Our garden bed has bark chippings as mulch. We use liquid fertilizer every couple of weeks. It's been suggested that I need to remove the chippings in the autumn and then add compost  - is this right? or can I add compost when I am replanting the bedding plants by putting some in their hole each time?

Posts

  • Hostafan1Hostafan1 Posts: 34,889
    I'm a huge fan of mulching. I'd just lay it on top.
    Devon.
  • mawallace44mawallace44 Posts: 60
    edited July 2020
    You mean add the compost on top of the bark? and how much to add - an inch of compost such as manure?
  • fidgetbonesfidgetbones Posts: 17,618
    If you are going to use well rotted farm yard manure, but like the look of bark, then you will have to scrape back the bark, add the manure, then put the bark on top. Bark takes a lot longer to rot and provides little nutrition to the plants. Worms will take the compost or manure down into the soil.
  • ObelixxObelixx Posts: 30,090
    The bark mulch is, presumably, meant to be decorative and cut down weed growth.   If you want to feed the soil in the whole bed you need to rake off the bark, spread the compost mulch and then, after rain, put the bark back so you seal in moisture rather than dryness.   You can also just scrape back the bark to make new planting holes and add some compost to the soil when you backfill each planting hole.   Water well and replace the bark.
    Vendée - 20kms from Atlantic coast.
    "The price good men (and women) pay for indifference to public affairs is to be ruled by evil men (and women)."
    Plato
  • LoxleyLoxley Posts: 5,698
    I would add a little compost to the planting holes than go through the rigmarole of lifting the bark mulch and replacing it. The bark itself will slowly break down and also add organic matter to the soil. Organic matter isn't a nutrient in and of itself, but it allows nutrients to be held longer within the soil, in a form which is accessible to roots.
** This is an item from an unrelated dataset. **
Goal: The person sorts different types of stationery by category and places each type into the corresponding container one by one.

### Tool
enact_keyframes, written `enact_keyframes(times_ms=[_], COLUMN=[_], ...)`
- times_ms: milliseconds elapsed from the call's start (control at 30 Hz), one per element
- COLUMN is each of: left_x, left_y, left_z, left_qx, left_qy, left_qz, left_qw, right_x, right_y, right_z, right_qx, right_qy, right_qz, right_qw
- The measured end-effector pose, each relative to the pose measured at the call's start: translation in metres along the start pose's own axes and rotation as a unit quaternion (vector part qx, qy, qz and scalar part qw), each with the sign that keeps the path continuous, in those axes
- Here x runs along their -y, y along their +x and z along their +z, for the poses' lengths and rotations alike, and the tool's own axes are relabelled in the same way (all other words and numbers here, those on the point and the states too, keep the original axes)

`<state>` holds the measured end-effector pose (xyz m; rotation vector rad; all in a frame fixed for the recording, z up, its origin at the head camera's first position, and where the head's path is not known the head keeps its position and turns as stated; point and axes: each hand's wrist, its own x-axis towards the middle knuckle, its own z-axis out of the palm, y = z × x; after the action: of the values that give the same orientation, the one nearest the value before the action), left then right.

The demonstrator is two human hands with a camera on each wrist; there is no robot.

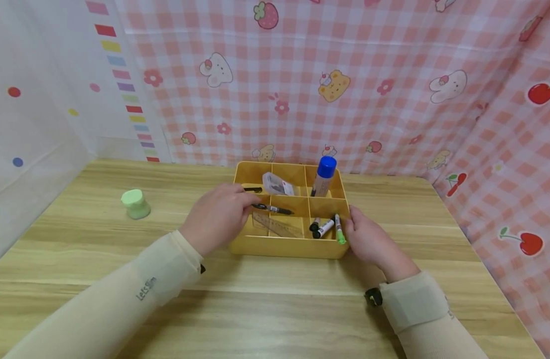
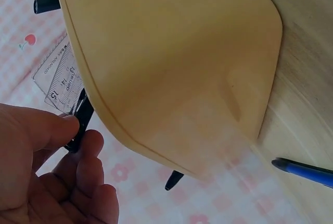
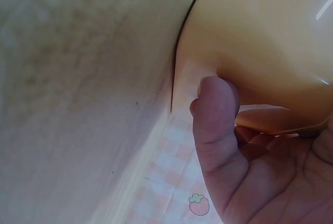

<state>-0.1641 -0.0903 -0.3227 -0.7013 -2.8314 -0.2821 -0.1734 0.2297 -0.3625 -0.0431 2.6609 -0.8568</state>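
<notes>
A yellow box with several compartments (image 1: 288,247) stands on the table between both hands. My left hand (image 1: 221,214) pinches a black pen (image 1: 275,209) by one end between thumb and fingers, over the front left compartments. In the left wrist view that hand (image 2: 57,161) is by the box rim, the pen's dark end (image 2: 80,122) in its fingertips. A clear ruler (image 1: 277,225) leans in the front compartments beneath the pen. My right hand (image 1: 371,239) holds the box's right side; the right wrist view shows a finger (image 3: 216,109) against the outer wall.
Markers (image 1: 324,228) lie in the front right compartment, and a blue-capped tube (image 1: 323,177) stands behind them. A clear plastic pack (image 1: 278,184) and another black pen (image 1: 253,190) are in the rear compartments. A green object (image 1: 136,203) stands left; a blue pen (image 2: 304,173) lies near the box.
</notes>
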Motion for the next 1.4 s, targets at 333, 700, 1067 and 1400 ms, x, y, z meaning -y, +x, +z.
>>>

    Bark mulch is really more suited to static plantings IMO (around trees and shrubs or 'car park groundcover') than somewhere you are going in and changing bedding plants or dividing perennials etc. I would be more inclined to use mulches of compost or soil conditioner (like this) where it's going to get mixed in with the soil. You have to top up this sort of mulch more often, but it does the soil a lot of good.
    "What is hateful to you, do not do to your neighbour".